- WHAT THE TASK REQUIRES: Report each line from the listing that the string "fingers" appears in.

====== INFORMATION PROVIDED

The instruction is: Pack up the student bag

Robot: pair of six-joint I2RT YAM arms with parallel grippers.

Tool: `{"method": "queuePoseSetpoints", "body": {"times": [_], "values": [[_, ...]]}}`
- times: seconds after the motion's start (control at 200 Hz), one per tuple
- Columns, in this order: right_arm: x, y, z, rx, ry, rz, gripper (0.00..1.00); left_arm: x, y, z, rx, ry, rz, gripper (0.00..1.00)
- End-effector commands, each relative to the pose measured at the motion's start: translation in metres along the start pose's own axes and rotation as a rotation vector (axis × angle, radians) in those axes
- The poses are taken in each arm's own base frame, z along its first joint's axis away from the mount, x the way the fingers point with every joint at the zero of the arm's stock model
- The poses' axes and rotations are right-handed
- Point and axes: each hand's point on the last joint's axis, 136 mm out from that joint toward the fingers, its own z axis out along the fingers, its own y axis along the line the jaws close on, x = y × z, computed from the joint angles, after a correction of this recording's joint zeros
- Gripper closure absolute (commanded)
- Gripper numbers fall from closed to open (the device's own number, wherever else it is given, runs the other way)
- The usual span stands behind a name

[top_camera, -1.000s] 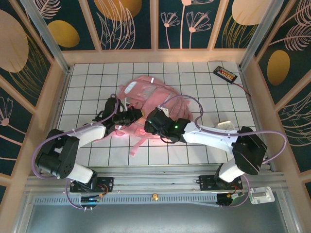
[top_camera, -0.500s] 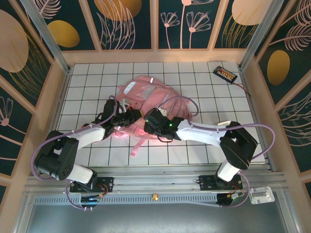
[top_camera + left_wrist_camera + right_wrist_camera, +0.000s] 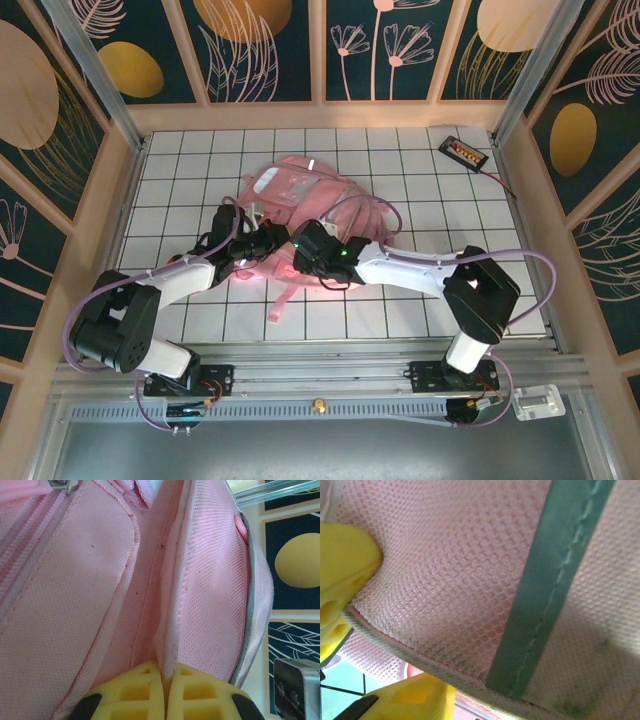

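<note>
While the pink student bag (image 3: 300, 190) lies slumped left of centre on the white gridded worktop (image 3: 450, 215), my left jaws are pinched tight on a fold (image 3: 167, 605) of its fabric, and my right jaws stand partly open astride its mesh edge (image 3: 420, 652).

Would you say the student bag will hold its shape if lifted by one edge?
Probably not: the student bag lies slumped and its fabric folds where the left gripper pinches it, so likely floppy. Its woven cloth and mesh look unlikely to slip.
</note>
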Motion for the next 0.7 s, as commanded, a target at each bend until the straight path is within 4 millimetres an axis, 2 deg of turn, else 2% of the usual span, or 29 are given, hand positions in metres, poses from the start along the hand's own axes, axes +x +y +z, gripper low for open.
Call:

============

- SOLUTION:
- The poses are taken in each arm's own base frame, z along its first joint's axis away from the mount, x the way the fingers point with every joint at the zero of the arm's stock model
- Point and axes: each hand's point on the last joint's axis, 136 mm out from that joint toward the fingers, its own z axis out along the fingers, its own y axis along the line the jaws close on, x = y × z, computed from the joint angles, after a correction of this recording's joint zeros

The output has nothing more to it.